Hashing vs Encryption vs Encoding: The Difference

These three words get swapped around constantly, often in the same sentence, and the confusion is not harmless. Treating encoding as if it were encryption is one of the most common ways sensitive data ends up exposed. Each technique transforms data, but they answer completely different questions. Here is the distinction in plain terms, with the cases where each one is the right choice.

The one-line summary

• Encoding answers “can this data travel safely?” It is reversible by anyone, no key.
• Encryption answers “can only the right person read this?” It is reversible only with a secret key.
• Hashing answers “is this the same data as before?” It is one-way, not reversible at all.

Encoding: making data portable

Encoding changes the representation of data so it survives a particular channel. It has no secret and no key, which means it offers no privacy whatsoever. Base64 is the classic example: it turns binary into text so it can sit inside a URL, an email or a JSON string. URL-encoding (turning a space into %20) is another. Anyone can reverse encoding instantly, so its only job is compatibility, never secrecy.

Encryption: making data private

Encryption scrambles data using a key, so that only someone holding the right key can turn it back into the original. Without the key, the output is meaningless. This is the only one of the three that actually provides confidentiality. It comes in two broad flavours: symmetric, where the same key both locks and opens it (fast, used for bulk data), and asymmetric, where a public key locks and a private key opens it (used for key exchange and signatures).

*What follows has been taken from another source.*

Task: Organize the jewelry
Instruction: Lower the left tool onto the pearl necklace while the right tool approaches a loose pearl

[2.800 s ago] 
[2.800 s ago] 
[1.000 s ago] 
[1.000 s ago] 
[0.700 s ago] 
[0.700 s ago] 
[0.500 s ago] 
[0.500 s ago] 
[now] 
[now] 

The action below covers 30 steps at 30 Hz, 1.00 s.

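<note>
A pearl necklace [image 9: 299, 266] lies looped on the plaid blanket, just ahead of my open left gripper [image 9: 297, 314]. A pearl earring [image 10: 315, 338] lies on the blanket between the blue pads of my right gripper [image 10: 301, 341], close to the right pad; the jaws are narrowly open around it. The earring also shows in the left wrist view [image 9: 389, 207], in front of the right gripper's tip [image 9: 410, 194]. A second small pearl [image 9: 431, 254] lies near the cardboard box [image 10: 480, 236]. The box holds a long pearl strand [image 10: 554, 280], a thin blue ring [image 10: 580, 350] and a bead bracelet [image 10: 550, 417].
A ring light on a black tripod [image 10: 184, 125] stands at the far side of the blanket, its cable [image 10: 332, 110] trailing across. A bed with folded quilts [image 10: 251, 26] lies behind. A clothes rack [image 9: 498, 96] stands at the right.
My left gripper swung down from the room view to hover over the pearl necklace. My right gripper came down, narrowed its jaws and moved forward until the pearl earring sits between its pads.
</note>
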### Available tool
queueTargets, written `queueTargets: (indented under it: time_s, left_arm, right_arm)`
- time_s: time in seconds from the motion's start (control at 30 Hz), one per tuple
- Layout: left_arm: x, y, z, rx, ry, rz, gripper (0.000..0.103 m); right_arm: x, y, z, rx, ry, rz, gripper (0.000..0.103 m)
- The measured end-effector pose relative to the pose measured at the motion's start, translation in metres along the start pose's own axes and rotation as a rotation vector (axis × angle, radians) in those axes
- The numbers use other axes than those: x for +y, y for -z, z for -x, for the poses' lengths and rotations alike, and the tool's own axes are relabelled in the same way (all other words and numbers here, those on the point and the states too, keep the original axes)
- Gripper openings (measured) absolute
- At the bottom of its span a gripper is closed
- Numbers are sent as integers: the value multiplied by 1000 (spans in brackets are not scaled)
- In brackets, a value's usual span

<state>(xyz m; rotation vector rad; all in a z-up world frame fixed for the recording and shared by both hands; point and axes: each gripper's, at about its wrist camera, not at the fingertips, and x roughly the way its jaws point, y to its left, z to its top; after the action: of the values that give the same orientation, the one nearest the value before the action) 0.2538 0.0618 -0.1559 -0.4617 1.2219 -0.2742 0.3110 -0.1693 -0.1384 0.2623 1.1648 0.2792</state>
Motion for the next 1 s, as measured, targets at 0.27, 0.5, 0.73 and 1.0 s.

The catch with encryption is key management. The secrecy lives entirely in the key, so a strong, well-protected key is the whole game. If you need a high-entropy value to use as one, a secret key generator produces something far harder to guess than anything you would type by hand.

Hashing: proving data is unchanged

A hash takes any input and produces a fixed-length fingerprint. The same input always yields the same fingerprint, and changing a single byte changes the result completely. Crucially, it is one-way: you cannot work backwards from the fingerprint to the data. That is the point. Hashing is how a download page proves a file was not tampered with, and how a login system can check a password without ever storing the password itself.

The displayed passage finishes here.